Entre la pointe escarpée du Toulinguet et la falaise géante qui, découpée en véritables fjords scandinaves, se prolonge pendant plus d'une demi-lieue avant d'aller finir à la pointe de Pen-Tir, la côte s'échancre profondément sur un espace de six à sept cents mètres pour former une des plus admirables plages de sable que l'on puisse voir, une plage adossée à des dunes montueuses, remuées comme des vagues, la plage de Pen-hat. Là, sur cette grève dorée, vient s'écrouler en nappe de neige, en tourbillons d'écume, en vagues folles, l'immense lame de l'Atlantique, que la tempête apporte de l'horizon sans rencontrer d'obstacles, mugissante et furieuse les épaves y abondent, sinistre témoignage des naufrages qui ont lieu dans ces dangereuses régions.
page 35

Ce qu'il contemplait maintenant, c'était ce qui s'étendait devant lui, ces champs dont la couleur, verte par places, jaunie en d'autres, se noyait dans les colorations bleues du crépuscule naissant, ces toits de maisons sortant d'un bouquet d'arbres au fond d'un vallon, Saint-Julien, Lannurien au long de la route, Pen-Tir, Lagatjar sur les collines, Cosquer tout au fond, Crozon, son église et son fort.

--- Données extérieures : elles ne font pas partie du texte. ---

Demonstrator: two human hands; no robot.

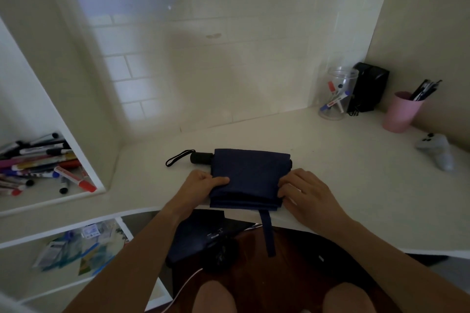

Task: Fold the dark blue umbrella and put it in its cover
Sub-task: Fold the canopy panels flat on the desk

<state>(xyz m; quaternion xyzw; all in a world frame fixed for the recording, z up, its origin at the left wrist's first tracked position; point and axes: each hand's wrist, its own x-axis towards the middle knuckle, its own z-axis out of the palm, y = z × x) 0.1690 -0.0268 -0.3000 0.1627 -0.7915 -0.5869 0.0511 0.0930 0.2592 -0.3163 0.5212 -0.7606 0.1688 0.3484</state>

Des taches noires, vertes, grises, des étendues désertes s'étalaient des moulins à vent tendaient leurs bras minces; de tout s'élevait un charme doux, venant le saisir, l'émouvoir.
page 151





Notes
1 Le bâtiment de la chaloupe de secours - SNSM - est déplacé aujourd'hui à l'extrémité du Sillon.
2 Les évocations du granit dans les falaises sont erronées. Les falaises de la presqu'île de Crozon sont en grès ou en schiste. Il existe un peu de microgranit sur l'Ile Longue.

°°°

Edition 1890 : Péri en mer !, V. Havard, Paris, 327 p. La version première est issue du roman original de Gustave Toudouze. Les éditions suivantes sont retouchées par le fils de l'auteur qui a amoindri les descriptifs jugés abruptes de la population camarétoise.